• TO DO: Below are records with pictures; copy word for word only the lines between the line with "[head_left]" and the line with "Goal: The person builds", inclusive, and drop the pictures.

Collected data

______

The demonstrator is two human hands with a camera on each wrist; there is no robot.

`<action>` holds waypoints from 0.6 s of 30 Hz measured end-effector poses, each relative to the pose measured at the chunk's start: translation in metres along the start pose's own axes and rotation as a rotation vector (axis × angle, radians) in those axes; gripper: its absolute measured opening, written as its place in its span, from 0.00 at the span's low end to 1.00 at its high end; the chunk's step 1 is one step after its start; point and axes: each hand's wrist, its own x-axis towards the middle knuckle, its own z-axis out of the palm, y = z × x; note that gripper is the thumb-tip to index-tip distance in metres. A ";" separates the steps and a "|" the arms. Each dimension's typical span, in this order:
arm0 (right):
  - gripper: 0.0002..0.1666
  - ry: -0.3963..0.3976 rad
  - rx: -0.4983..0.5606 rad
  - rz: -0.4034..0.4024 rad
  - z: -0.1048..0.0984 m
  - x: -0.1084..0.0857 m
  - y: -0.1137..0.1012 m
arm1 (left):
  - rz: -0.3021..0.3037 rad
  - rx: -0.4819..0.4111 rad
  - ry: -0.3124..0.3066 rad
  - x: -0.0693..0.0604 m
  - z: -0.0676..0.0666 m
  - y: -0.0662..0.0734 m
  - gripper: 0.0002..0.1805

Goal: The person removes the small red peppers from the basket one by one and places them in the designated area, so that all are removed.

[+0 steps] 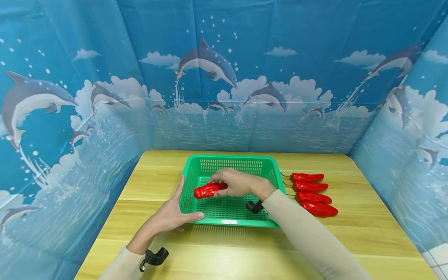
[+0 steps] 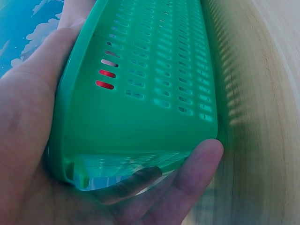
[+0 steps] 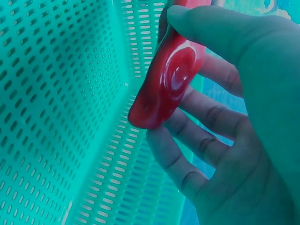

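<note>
A green plastic basket (image 1: 229,223) with slotted walls stands on the table. My left hand (image 1: 169,214) grips its near left corner, with the thumb over the front rim and the other fingers around the outside. In the left wrist view the same hand (image 2: 183,187) lies around that corner. My right hand (image 1: 235,182) reaches into the basket and holds a glossy red chili pepper (image 1: 206,191) above its floor, stem end to the left. The right wrist view shows the pepper (image 3: 173,77) pinched between thumb and fingers.
Several more red chili peppers (image 1: 311,197) lie in a column just right of the basket, stems towards it. The wooden table (image 1: 224,252) reaches a blue dolphin-print curtain (image 1: 245,128) at the back and sides.
</note>
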 end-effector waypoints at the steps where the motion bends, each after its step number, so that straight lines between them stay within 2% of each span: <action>1: 0.27 0.003 -0.003 0.002 -0.001 0.000 0.000 | 0.001 -0.001 0.000 0.000 -0.001 0.000 0.84; 18: 0.28 0.033 -0.036 0.027 -0.009 -0.014 -0.001 | 0.004 -0.008 -0.001 0.000 -0.002 0.001 0.84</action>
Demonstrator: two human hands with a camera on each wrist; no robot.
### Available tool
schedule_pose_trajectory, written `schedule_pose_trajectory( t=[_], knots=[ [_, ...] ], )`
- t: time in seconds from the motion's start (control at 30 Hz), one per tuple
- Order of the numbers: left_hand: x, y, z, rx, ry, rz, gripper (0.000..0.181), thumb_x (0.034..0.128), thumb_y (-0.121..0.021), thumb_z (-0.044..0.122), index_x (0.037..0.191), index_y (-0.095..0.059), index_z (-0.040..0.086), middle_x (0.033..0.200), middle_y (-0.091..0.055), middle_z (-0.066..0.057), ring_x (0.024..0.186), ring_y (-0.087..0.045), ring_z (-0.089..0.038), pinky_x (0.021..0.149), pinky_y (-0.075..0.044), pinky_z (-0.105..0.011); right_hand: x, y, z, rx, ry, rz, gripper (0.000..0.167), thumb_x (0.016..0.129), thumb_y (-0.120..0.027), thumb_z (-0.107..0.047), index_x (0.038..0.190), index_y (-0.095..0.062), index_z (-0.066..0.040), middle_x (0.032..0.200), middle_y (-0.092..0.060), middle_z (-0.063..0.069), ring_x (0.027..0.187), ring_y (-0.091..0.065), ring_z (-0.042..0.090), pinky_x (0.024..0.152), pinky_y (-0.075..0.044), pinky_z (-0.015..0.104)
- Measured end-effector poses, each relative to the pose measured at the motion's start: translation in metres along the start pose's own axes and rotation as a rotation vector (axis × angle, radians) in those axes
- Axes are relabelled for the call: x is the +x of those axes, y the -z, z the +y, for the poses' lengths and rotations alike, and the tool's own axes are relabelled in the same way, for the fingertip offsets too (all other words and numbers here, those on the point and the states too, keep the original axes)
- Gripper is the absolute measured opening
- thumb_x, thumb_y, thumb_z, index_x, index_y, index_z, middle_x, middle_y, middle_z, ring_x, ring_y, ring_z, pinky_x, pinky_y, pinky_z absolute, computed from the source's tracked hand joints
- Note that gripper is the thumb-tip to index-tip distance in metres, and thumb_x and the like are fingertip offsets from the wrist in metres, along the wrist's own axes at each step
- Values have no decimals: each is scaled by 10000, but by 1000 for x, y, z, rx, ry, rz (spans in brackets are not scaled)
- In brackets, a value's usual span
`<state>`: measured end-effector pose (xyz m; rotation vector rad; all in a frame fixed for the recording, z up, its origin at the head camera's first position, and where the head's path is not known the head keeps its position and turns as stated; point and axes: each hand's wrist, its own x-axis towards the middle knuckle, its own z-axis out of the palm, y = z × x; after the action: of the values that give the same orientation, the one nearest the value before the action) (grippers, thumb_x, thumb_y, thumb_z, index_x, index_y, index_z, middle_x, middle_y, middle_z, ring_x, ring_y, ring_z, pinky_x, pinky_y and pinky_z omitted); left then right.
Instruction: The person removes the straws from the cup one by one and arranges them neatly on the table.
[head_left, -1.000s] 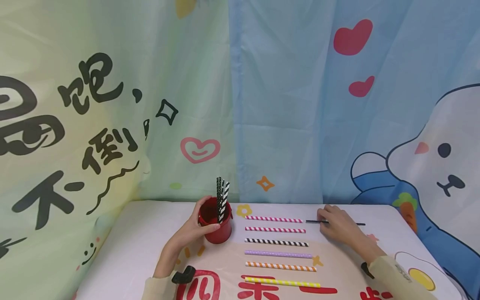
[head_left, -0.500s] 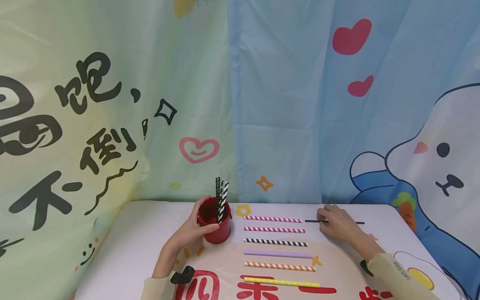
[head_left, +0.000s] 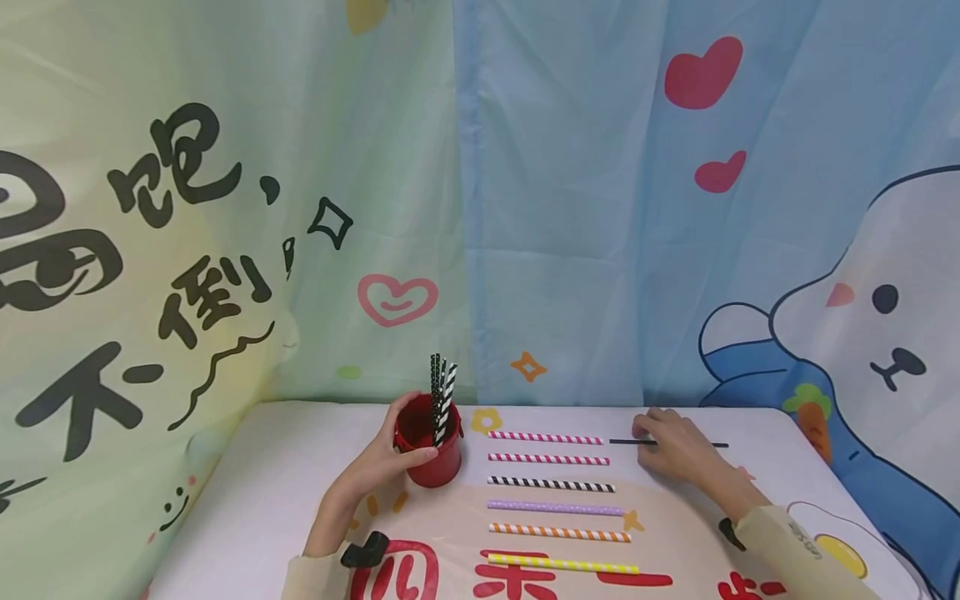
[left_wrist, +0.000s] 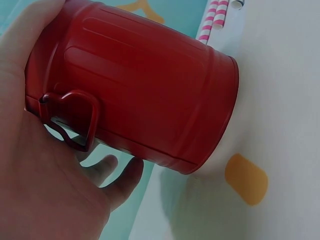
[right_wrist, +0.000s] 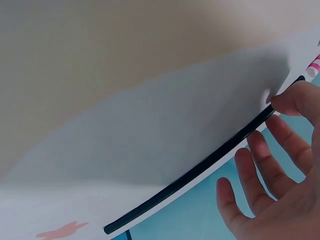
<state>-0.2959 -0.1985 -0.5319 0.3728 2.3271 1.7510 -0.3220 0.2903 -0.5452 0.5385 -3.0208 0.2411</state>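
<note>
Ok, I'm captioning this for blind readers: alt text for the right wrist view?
A right hand pinches a slim black straw toward one end, by the edge of a pale tabletop. The tip of a pink-striped straw shows at far right.

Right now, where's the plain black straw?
In the head view, the black straw is right of the top pink straw, pinched by the right hand.

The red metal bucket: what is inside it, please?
Several black-and-white patterned straws stick up inside the red metal bucket. Their lower ends and the bucket's bottom are hidden by its front wall.
</note>
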Motion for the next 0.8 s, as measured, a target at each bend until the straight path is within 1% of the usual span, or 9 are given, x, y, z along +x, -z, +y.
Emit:
schedule_pose_trajectory(
  t=[0.23,0.4,0.53,0.7,0.8],
  knots=[
    [0,0,0,2,7,4,955,840,-803,287,1560,-179,330,1558,-332,-74,1433,-322,-332,1008,-532,-473,-1,1,-5,21,-26,1,147,837,-724,-174,969,-662,-188,1003,-622,42,905,-550,242,851,-504,525],
    [1,-1,0,-4,9,16,959,832,-811,298,1555,-183,348,1545,-347,-60,1422,-337,-314,1000,-536,-466,0,1,-5,30,-25,31,163,829,-719,-183,980,-658,-182,992,-613,33,890,-536,226,819,-495,490],
    [1,-1,1,-6,2,20,956,833,-811,300,1555,-187,352,1539,-356,-53,1416,-345,-307,1003,-533,-464,1,4,-8,47,-35,40,189,833,-723,-200,1010,-662,-175,1004,-612,35,884,-525,215,802,-491,465],
    [0,-1,1,-5,-9,9,947,853,-792,289,1566,-170,313,1547,-343,-78,1416,-344,-331,1016,-519,-461,1,10,-21,98,-46,20,225,845,-739,-216,1052,-665,-168,1085,-633,62,940,-548,239,846,-514,496],
    [-1,-1,2,-2,4,15,946,853,-793,291,1565,-172,325,1541,-350,-71,1409,-354,-321,1017,-517,-463,0,15,-33,119,-37,20,246,846,-750,-221,1070,-668,-164,1127,-643,73,976,-566,256,873,-518,524]
  ],
)
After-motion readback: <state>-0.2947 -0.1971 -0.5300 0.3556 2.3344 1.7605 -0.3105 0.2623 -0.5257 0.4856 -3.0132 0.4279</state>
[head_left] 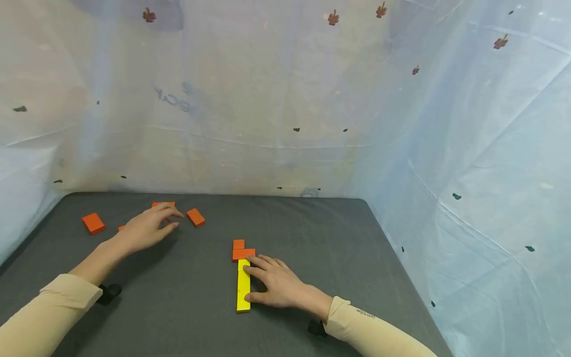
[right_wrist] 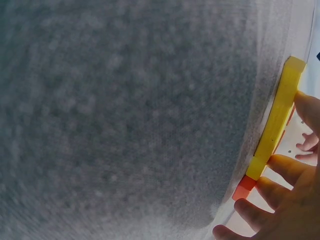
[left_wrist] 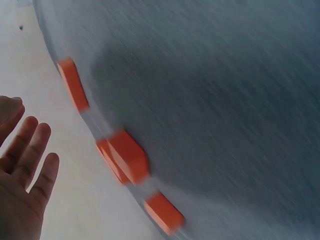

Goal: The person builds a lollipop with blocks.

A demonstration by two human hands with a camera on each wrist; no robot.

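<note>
My right hand (head_left: 281, 285) lies beside a long yellow block (head_left: 243, 292), its thumb and fingertips touching the right edge. A small yellow block (head_left: 242, 264) sits at that bar's far end. Beyond it, an orange block (head_left: 239, 255) lies crosswise, with a small orange block (head_left: 238, 244) behind its left part. In the right wrist view the right fingers are spread along the yellow bar (right_wrist: 277, 117). My left hand (head_left: 147, 227) hovers over the far left of the table, fingers loosely extended and holding nothing. The left wrist view shows its fingers (left_wrist: 44, 180) apart from the blocks.
Loose orange blocks lie around the left hand: one at the far left (head_left: 93, 224), one right of its fingertips (head_left: 196, 217), one behind it (head_left: 162, 204), and another mostly hidden by the wrist. The dark tabletop (head_left: 178, 307) is bordered by pale plastic sheeting (head_left: 250, 168).
</note>
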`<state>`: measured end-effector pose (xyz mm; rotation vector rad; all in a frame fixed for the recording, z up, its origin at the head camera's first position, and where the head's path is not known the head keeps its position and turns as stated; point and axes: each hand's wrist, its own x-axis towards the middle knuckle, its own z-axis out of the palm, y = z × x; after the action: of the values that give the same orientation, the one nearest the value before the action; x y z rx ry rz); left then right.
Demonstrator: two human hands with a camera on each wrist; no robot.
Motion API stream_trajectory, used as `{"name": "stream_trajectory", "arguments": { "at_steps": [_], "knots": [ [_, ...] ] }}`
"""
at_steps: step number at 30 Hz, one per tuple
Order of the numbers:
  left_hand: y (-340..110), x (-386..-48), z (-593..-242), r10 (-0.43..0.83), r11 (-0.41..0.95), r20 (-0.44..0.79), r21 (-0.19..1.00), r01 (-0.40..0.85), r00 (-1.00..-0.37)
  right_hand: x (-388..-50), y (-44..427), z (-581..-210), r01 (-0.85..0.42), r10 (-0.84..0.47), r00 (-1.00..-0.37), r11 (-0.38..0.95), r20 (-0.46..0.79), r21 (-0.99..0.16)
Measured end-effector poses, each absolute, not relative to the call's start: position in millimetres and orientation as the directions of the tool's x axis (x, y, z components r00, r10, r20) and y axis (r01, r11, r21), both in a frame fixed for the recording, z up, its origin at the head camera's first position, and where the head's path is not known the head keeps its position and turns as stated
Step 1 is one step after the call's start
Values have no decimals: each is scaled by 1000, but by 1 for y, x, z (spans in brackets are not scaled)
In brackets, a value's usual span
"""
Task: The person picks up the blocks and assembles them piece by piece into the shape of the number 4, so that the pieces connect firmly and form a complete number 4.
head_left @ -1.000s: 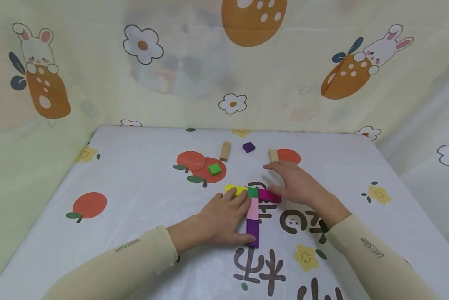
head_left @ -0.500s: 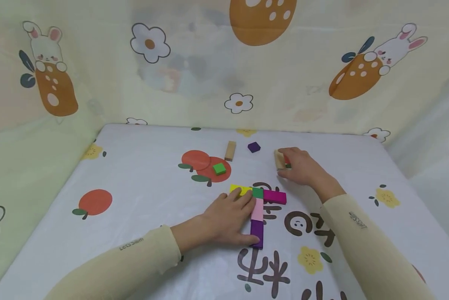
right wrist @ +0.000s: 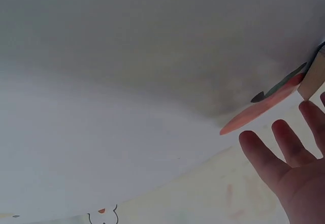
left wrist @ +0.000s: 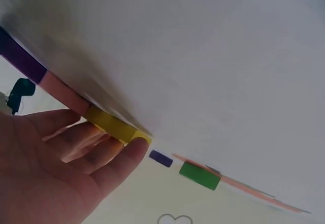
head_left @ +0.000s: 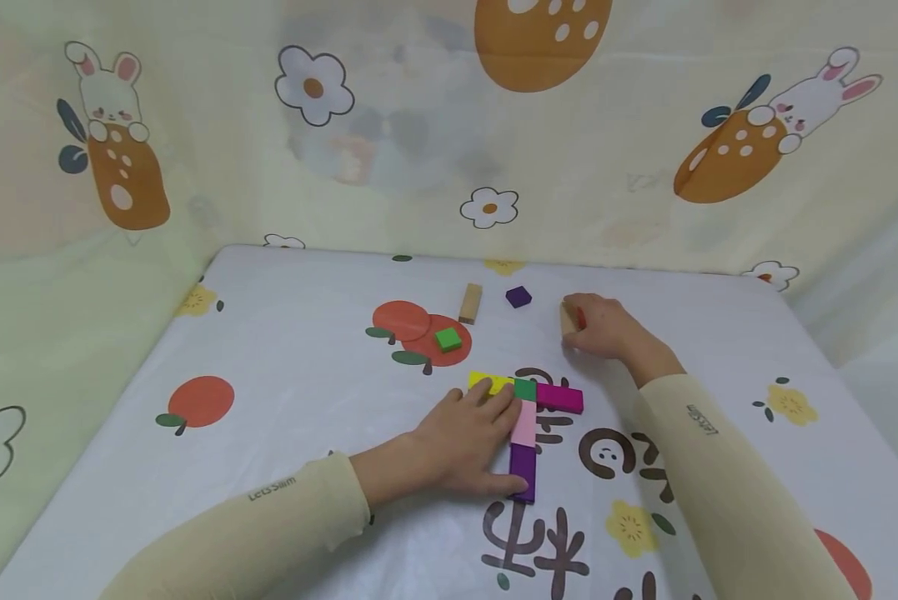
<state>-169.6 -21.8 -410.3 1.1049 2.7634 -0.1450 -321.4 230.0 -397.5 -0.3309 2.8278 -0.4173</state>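
Note:
Laid end to end, a yellow block [head_left: 481, 380], a dark green block [head_left: 525, 389] and a magenta block [head_left: 559, 398] make a row, with a pink block [head_left: 524, 423] and a purple block [head_left: 522, 463] running down from the green one. My left hand [head_left: 464, 442] rests over them, fingertips at the yellow piece and thumb on the purple one. In the left wrist view its fingers lie along the yellow block [left wrist: 111, 124]. Farther back, my right hand [head_left: 608, 327] pinches a wooden block [head_left: 568, 320] between thumb and fingers; the right wrist view shows only part of that block [right wrist: 314, 76].
Behind the joined blocks lie another wooden block [head_left: 470, 303], a small dark purple block [head_left: 519, 297] and a bright green block [head_left: 448, 339]. The white patterned tablecloth [head_left: 306, 333] reaches back to a cream curtain [head_left: 396, 208].
My right hand has moved from beside the magenta block to the wooden block behind it and taken hold of that. My left hand stays on the joined blocks, while the head view has shifted slightly.

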Motion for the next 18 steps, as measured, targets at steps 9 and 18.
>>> {"name": "stream_trajectory", "arguments": {
  "at_steps": [9, 18],
  "knots": [
    [-20, -169, -412, 671, 721, -197, -51, 691, -715, -319, 234, -395, -174, -273, -926, 923, -262, -344],
    [-20, -169, -411, 669, 721, -197, -64, 690, -717, -316, 230, -387, -267, -338, -923, 906, -182, -327]
  ]
}}
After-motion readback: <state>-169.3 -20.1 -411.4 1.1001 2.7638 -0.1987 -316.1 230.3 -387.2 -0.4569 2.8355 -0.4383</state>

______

• ANSWER SPACE:
[head_left] 
[right_wrist] 
[left_wrist] 

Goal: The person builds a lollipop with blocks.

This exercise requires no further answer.